→ Task details
When you copy the data that follows, reproduce every word exactly and leave out the images.
+---+
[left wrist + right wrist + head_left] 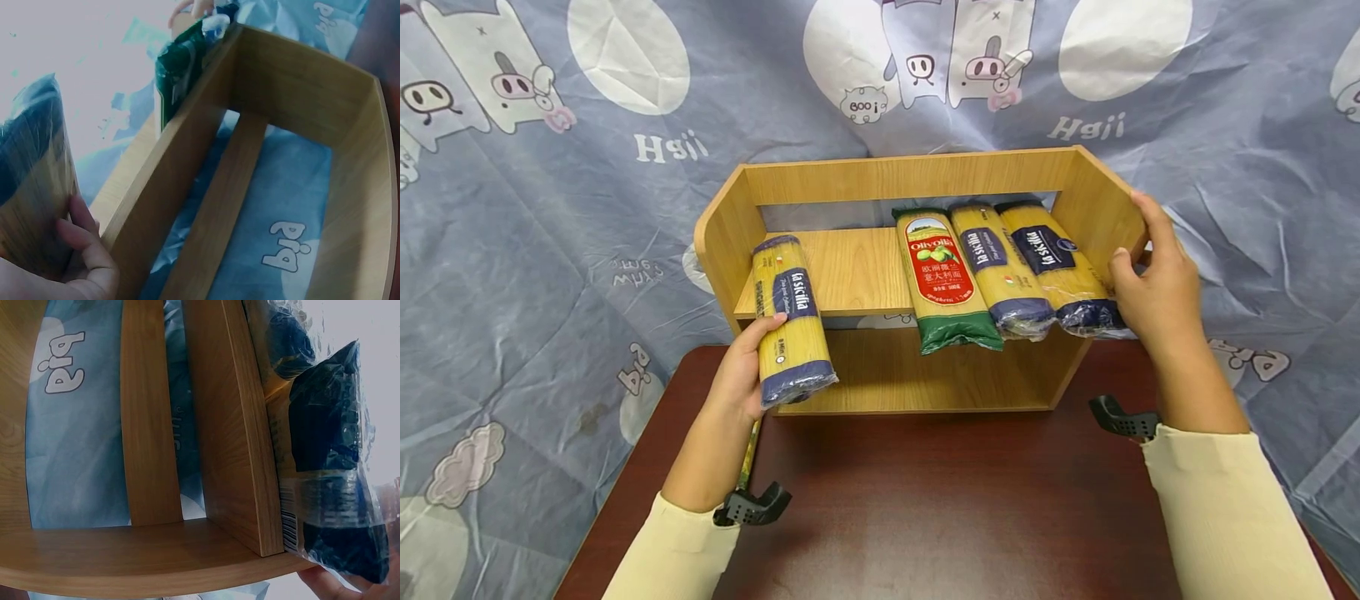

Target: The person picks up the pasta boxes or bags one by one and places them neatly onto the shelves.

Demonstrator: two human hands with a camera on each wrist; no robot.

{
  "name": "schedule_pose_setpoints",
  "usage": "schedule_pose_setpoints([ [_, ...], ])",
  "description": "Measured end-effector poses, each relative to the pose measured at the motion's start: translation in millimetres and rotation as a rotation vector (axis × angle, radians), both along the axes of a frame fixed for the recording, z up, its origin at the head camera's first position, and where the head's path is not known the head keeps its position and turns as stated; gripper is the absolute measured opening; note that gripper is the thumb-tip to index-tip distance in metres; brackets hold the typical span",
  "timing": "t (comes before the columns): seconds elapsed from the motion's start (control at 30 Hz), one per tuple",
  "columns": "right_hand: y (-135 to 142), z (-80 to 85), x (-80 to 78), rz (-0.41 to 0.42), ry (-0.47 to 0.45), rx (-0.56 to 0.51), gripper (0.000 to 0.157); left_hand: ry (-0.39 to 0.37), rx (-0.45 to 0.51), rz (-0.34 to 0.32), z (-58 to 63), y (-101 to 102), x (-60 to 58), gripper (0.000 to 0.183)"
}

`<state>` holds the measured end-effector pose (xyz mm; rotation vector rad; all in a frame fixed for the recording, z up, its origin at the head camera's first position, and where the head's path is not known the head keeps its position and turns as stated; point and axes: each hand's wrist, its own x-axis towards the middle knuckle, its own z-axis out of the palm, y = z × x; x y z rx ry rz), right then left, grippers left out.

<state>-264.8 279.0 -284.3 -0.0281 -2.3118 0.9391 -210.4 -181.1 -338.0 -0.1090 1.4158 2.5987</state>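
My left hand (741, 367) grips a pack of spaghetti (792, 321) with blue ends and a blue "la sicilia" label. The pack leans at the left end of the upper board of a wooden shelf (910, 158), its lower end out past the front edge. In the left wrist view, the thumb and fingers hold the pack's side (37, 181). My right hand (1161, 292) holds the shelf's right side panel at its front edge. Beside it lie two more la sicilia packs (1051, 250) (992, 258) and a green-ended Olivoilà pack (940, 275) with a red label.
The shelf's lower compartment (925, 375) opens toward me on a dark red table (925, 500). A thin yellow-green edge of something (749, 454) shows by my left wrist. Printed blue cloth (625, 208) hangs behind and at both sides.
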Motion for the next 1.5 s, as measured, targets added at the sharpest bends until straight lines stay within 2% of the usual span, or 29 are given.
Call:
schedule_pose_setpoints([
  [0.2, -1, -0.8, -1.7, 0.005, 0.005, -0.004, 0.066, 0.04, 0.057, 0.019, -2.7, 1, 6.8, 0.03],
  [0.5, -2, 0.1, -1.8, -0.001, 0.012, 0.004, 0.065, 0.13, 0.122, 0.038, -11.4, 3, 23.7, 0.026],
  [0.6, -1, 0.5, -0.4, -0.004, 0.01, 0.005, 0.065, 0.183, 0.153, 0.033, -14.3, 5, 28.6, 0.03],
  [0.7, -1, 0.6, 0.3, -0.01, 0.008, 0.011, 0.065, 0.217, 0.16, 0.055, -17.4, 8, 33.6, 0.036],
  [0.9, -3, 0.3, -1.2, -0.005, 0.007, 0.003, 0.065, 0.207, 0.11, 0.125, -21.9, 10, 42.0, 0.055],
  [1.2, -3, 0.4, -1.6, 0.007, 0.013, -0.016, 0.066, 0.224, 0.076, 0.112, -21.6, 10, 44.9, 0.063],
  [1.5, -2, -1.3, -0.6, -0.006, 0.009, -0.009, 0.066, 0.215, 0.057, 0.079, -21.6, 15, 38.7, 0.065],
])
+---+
→ Task answer
[left wrist + right wrist + head_left] 

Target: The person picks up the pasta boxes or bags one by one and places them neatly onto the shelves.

Demonstrator: two human hands with a camera on each wrist; no robot.

{
  "name": "schedule_pose_setpoints",
  "usage": "schedule_pose_setpoints([ [_, ...], ])",
  "description": "Measured end-effector poses, each relative to the pose measured at the motion's start: translation in millimetres and rotation as a rotation vector (axis × angle, radians), both along the axes of a frame fixed for the recording, z up, its origin at the head camera's first position, and where the head's path is not known the head keeps its position and turns as stated; gripper is the absolute measured opening; note that gripper is the thumb-tip to index-tip distance in metres; brackets hold the typical span",
  "timing": "t (comes before the columns): seconds elapsed from the motion's start (control at 30 Hz), one per tuple",
  "columns": "right_hand: y (-135 to 142), z (-80 to 85), x (-80 to 78), rz (-0.41 to 0.42), ry (-0.47 to 0.45), rx (-0.56 to 0.51), gripper (0.000 to 0.157); left_hand: ry (-0.39 to 0.37), rx (-0.45 to 0.51), rz (-0.34 to 0.32), z (-58 to 63), y (-101 to 102), x (-60 to 58), gripper (0.000 to 0.183)"
}

`<state>` holds the measured end-effector pose (xyz mm; rotation vector rad; all in a frame fixed for the recording, z up, its origin at the head camera's first position, and where the head's path is not known the head keeps its position and turns as stated; point and axes: each hand's wrist, its own x-axis towards the middle knuckle, its own z-axis out of the palm, y = z × x; x y z rx ry rz), right then left, grippers left out.

<state>-264.8 279.0 -284.3 -0.0281 -2.3118 0.9391 -210.4 -181.1 -338.0 -0.1090 1.4158 2.5987</state>
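My left hand (741, 367) grips a pack of spaghetti (792, 321) with blue ends and a blue "la sicilia" label. The pack leans at the left end of the upper board of a wooden shelf (910, 158), its lower end out past the front edge. In the left wrist view, the thumb and fingers hold the pack's side (37, 181). My right hand (1161, 292) holds the shelf's right side panel at its front edge. Beside it lie two more la sicilia packs (1051, 250) (992, 258) and a green-ended Olivoilà pack (940, 275) with a red label.
The shelf's lower compartment (925, 375) opens toward me on a dark red table (925, 500). A thin yellow-green edge of something (749, 454) shows by my left wrist. Printed blue cloth (625, 208) hangs behind and at both sides.
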Motion for the next 1.5 s, as measured, targets added at the sharpest bends until straight lines stay within 2% of the usual span, or 29 are given.
Call:
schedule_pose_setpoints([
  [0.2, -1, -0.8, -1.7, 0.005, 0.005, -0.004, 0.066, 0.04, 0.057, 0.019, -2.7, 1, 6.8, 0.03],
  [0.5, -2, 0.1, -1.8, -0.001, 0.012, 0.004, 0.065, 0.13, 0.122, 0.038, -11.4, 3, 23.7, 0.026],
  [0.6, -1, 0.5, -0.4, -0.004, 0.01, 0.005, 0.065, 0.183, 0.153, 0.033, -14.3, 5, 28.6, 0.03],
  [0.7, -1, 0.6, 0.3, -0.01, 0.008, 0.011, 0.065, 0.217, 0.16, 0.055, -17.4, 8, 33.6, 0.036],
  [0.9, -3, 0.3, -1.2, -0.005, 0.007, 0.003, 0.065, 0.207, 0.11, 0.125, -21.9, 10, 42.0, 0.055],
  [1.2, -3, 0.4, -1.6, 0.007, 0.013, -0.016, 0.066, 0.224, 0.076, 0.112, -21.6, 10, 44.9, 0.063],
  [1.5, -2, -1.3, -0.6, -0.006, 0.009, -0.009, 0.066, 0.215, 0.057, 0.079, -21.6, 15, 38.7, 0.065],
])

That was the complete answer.